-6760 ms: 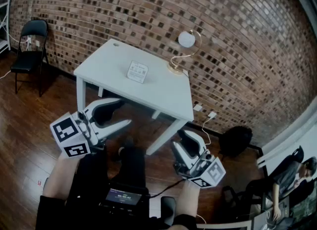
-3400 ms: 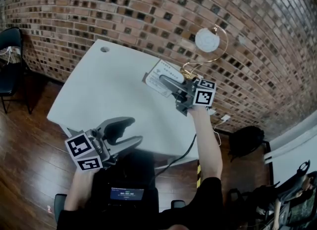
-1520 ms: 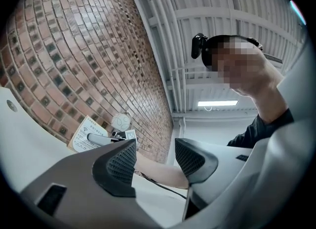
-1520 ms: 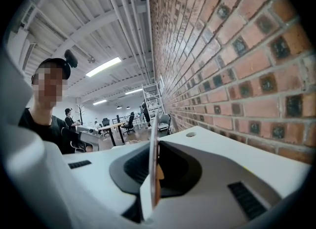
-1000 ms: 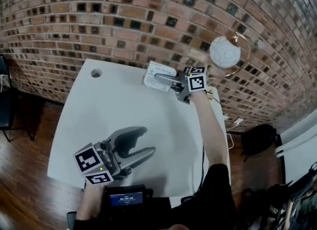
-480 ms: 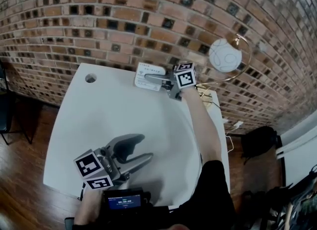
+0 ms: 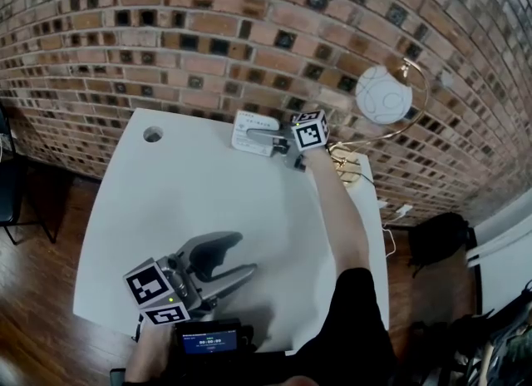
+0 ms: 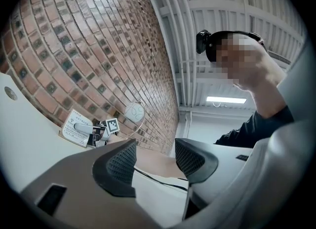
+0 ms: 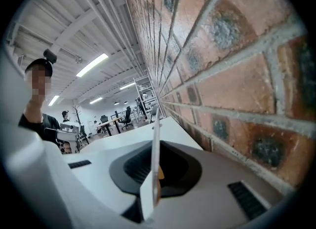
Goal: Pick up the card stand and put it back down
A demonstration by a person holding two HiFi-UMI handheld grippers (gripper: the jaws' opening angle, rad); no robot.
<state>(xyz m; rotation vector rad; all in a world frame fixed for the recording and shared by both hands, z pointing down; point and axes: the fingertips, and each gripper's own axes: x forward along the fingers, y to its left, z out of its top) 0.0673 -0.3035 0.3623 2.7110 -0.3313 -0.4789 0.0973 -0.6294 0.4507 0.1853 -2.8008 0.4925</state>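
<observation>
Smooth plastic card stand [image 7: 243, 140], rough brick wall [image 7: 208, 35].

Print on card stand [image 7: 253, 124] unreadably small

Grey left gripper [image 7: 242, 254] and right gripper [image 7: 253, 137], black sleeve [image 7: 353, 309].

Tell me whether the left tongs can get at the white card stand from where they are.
Probably not yet. The open left tongs hover at the white table's near edge; the white printed card stand is at the far edge by the brick wall, clamped in the right tongs.
</observation>
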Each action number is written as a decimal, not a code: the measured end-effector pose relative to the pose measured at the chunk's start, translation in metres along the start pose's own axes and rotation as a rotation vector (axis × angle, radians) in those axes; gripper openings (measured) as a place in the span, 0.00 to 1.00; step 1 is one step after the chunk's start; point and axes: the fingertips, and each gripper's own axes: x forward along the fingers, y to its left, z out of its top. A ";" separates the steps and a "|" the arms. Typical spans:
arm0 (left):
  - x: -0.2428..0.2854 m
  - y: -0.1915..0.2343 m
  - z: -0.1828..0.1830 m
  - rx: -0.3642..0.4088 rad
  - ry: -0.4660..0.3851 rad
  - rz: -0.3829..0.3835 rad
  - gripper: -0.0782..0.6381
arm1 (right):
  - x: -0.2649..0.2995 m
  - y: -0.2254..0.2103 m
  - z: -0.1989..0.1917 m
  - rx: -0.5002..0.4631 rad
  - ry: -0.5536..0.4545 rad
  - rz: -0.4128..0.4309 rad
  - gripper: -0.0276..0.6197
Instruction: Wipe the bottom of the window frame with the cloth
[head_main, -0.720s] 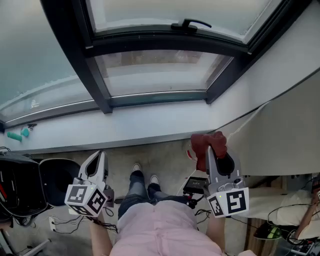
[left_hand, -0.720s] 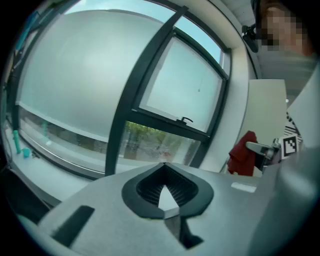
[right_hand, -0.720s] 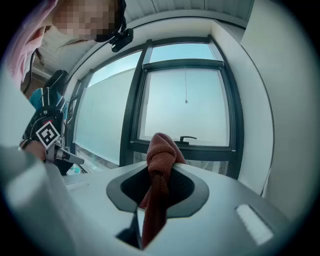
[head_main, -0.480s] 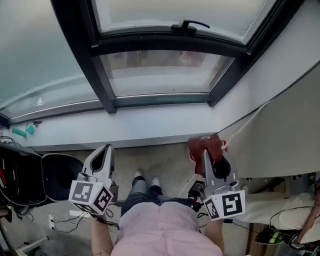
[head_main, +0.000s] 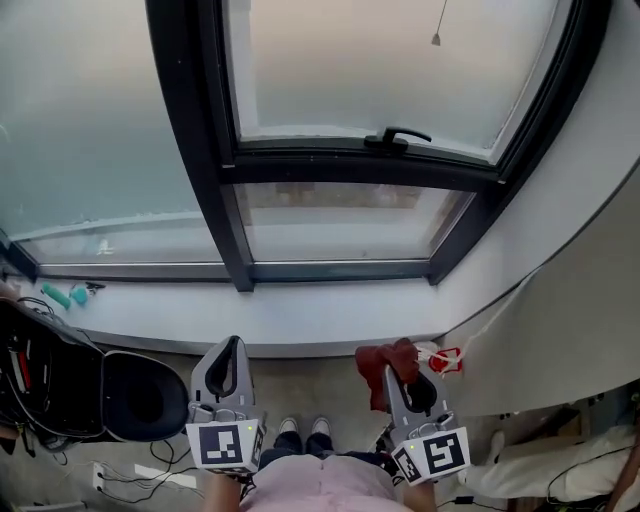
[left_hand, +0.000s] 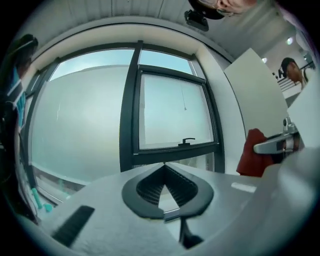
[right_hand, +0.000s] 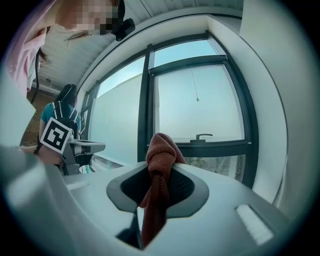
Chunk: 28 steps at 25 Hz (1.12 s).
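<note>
both grippers have dropped back from the window, the right gripper (head_main: 398, 378) clamped on the red cloth (head_main: 380, 360) short of the sill's (head_main: 300, 318) near edge, the left gripper (head_main: 231, 352) closed on nothing, so wiping the frame's bottom rail (head_main: 340, 271) seems not yet begun.

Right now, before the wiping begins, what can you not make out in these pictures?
- Bottom frame rail: left gripper view, hidden behind the left gripper's own body.
- Cloth, lower end: right gripper view, it drops out of sight between the right gripper's fingers and body.
- Teal items on the sill: head view, too small to identify.
</note>
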 end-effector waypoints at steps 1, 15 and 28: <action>0.001 0.000 -0.001 -0.011 0.001 -0.008 0.11 | 0.002 0.002 0.001 -0.005 -0.001 0.007 0.18; 0.001 -0.005 0.008 -0.073 -0.040 -0.011 0.11 | 0.009 -0.004 0.019 -0.047 -0.050 0.037 0.18; -0.007 -0.012 -0.006 -0.062 -0.015 0.026 0.11 | -0.002 -0.039 0.032 -0.088 -0.104 0.022 0.18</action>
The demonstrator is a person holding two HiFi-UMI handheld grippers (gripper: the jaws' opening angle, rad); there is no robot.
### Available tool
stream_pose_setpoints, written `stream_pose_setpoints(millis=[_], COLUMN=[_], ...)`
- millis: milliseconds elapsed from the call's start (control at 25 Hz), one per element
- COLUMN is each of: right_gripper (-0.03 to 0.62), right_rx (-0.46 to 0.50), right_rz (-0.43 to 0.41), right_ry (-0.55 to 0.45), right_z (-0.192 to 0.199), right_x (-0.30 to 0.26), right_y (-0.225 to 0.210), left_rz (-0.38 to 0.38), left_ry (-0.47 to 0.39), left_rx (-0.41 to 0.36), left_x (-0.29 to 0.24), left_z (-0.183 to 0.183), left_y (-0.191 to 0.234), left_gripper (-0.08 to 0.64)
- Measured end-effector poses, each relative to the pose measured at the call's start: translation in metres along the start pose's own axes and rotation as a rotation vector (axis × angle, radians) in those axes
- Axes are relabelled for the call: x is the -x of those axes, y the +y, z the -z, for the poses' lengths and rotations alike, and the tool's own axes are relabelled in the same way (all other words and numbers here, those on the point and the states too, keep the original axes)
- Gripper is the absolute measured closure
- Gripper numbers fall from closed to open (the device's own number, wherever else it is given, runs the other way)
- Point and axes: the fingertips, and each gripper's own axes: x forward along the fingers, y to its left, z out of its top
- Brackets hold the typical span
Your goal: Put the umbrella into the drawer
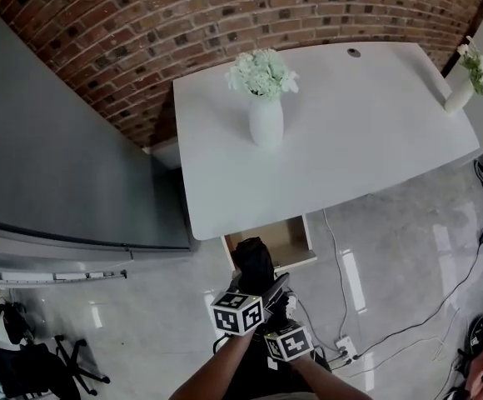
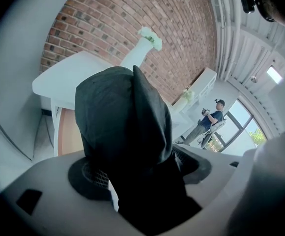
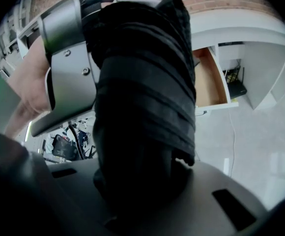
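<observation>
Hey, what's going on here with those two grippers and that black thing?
A person is holding a folded black umbrella with two handheld grippers, right in front of the open drawer under the white table. The right gripper is clamped on the umbrella. The left gripper has its jaws wide apart with the umbrella between them. The umbrella is not in the drawer yet.

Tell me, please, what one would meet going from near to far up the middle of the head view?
umbrella → open drawer → white table → vase of flowers → brick wall
</observation>
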Motion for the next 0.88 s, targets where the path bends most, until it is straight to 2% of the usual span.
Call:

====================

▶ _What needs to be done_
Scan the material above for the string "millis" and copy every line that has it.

▶ _Reply to the task_
stream_pose_setpoints, written `stream_pose_setpoints(millis=[_], COLUMN=[_], ...)`
- millis: milliseconds elapsed from the call's start (control at 25 Hz), one per element

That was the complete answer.